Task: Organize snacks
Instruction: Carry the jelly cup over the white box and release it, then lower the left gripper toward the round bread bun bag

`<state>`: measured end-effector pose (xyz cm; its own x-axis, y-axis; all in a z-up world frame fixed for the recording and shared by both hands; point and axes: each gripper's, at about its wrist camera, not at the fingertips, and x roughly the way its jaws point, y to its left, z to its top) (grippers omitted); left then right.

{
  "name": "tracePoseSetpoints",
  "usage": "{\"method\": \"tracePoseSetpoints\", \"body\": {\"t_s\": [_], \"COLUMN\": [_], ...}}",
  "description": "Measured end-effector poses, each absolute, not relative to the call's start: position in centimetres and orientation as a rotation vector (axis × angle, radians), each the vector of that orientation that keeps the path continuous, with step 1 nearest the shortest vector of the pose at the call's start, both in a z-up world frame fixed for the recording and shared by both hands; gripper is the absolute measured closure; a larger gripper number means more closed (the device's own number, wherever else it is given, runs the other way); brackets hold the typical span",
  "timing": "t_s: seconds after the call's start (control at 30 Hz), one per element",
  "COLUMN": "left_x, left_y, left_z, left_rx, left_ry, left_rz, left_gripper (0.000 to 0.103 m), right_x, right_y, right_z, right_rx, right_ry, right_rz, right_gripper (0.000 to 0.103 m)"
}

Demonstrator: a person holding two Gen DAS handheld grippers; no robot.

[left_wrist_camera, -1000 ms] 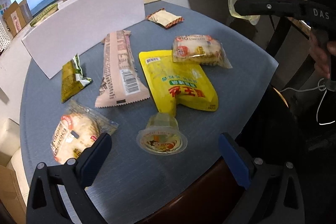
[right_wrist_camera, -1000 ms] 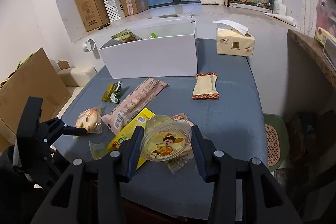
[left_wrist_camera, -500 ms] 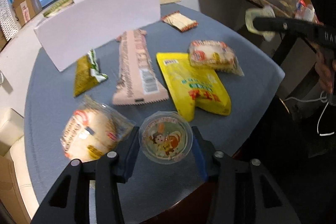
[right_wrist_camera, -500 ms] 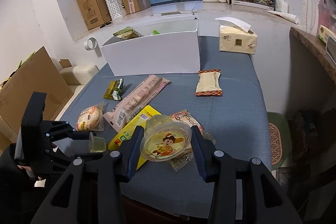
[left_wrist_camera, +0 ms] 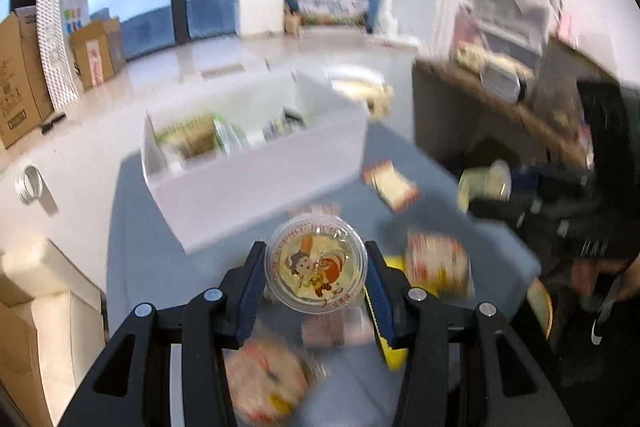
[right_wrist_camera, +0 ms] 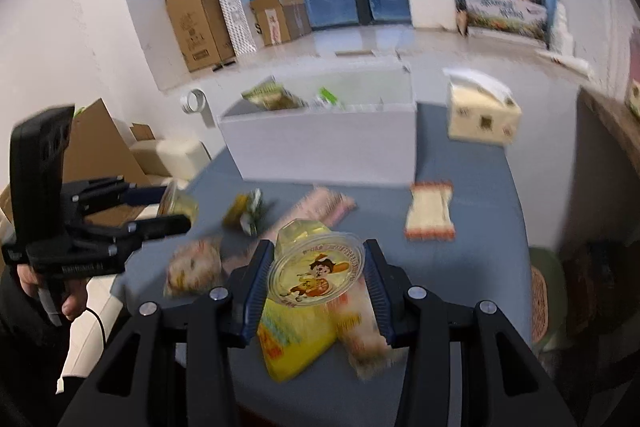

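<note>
Grippers [left_wrist_camera: 316, 275] [right_wrist_camera: 316, 273] each clamp a jelly cup [left_wrist_camera: 316, 261] [right_wrist_camera: 316, 265] above table [right_wrist_camera: 472, 267].

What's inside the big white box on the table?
The white box holds a few snack packets: a green-and-tan packet at its left end and a small green one. Blur and the front wall hide what lies deeper.
</note>
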<state>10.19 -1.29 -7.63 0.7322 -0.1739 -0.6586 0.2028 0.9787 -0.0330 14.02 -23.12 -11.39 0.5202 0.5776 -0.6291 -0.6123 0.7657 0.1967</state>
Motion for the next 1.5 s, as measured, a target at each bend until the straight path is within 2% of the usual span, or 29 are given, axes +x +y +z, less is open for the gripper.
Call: {"method": "tracePoseSetpoints", "body": {"t_s": [0.33, 0.57, 0.77, 0.8, 0.83, 0.87, 0.9, 0.93, 0.97, 1.0, 1.17, 1.5], "left_x": [21.0, 26.6, 26.9, 26.9, 27.0, 27.2, 27.3, 27.3, 27.2, 27.1, 26.5, 23.2], "left_y": [4.6, 6.9, 7.8, 7.9, 8.0, 8.0, 8.1, 8.2, 8.3, 8.6, 9.3, 8.2], "left_z": [-3.4, -6.2, -8.6, -8.7, -8.9, -9.1, -9.2, -9.2, -9.1, -9.0, -8.6, -6.9], "left_rx": [-0.093, -0.104, -0.136, -0.139, -0.139, -0.138, -0.139, -0.137, -0.137, -0.147, -0.175, -0.12], "left_ry": [0.675, 0.757, 0.795, 0.798, 0.804, 0.816, 0.826, 0.827, 0.822, 0.825, 0.811, 0.77], "left_rz": [-0.108, -0.035, -0.025, -0.025, -0.021, -0.023, -0.029, -0.023, -0.015, -0.016, -0.015, -0.023], "left_gripper": [0.051, 0.051, 0.051, 0.05, 0.042, 0.032, 0.006, 0.0, 0.0, 0.0, 0.0, 0.0], "right_x": [24.0, 32.3, 35.0, 35.2, 35.3, 35.5, 35.8, 35.9, 36.0, 36.0, 36.0, 32.6], "right_y": [-18.2, -16.3, -14.8, -14.8, -14.9, -14.9, -14.8, -14.8, -14.9, -15.1, -16.1, -17.0], "right_z": [-6.9, -7.4, -9.2, -9.4, -9.6, -9.8, -10.1, -10.3, -10.4, -10.4, -10.1, -8.6], "right_rx": [-0.03, 0.063, 0.04, 0.044, 0.045, 0.047, 0.052, 0.054, 0.055, 0.061, 0.095, 0.069], "right_ry": [0.663, 0.738, 0.79, 0.793, 0.793, 0.795, 0.806, 0.816, 0.817, 0.8, 0.795, 0.763], "right_rz": [0.724, 0.687, 0.658, 0.659, 0.657, 0.658, 0.665, 0.669, 0.657, 0.642, 0.634, 0.675], "right_gripper": [0.054, 0.054, 0.054, 0.054, 0.054, 0.053, 0.048, 0.028, 0.008, 0.004, 0.0, 0.0]}}
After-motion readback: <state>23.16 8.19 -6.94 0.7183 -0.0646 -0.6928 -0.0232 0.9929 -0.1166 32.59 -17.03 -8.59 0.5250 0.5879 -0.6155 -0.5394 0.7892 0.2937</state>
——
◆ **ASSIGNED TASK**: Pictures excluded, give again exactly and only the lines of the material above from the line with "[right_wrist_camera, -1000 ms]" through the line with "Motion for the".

◆ **SOLUTION TO THE PROBLEM**:
[right_wrist_camera, -1000 ms] 
[left_wrist_camera, -500 ms] 
[right_wrist_camera, -500 ms] 
[left_wrist_camera, +0 ms] 
[right_wrist_camera, +0 ms] 

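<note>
Grippers [left_wrist_camera: 316, 275] [right_wrist_camera: 316, 273] each clamp a jelly cup [left_wrist_camera: 316, 261] [right_wrist_camera: 316, 265] above table [right_wrist_camera: 472, 267].

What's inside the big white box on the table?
The white box holds a few snack packets: a green-and-tan packet at its left end and a small green one. Blur and the front wall hide what lies deeper.
</note>
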<state>10.19 -1.29 -7.63 0.7322 -0.1739 -0.6586 0.2028 0.9787 -0.0330 14.02 -23.12 -11.39 0.5202 0.5776 -0.6291 -0.6123 0.7657 0.1967</state>
Motion for the next 1.5 s, as measured, a target at each bend until the straight path is within 2% of the usual span, or 29 are given, axes +x +y +z, less is open for the gripper.

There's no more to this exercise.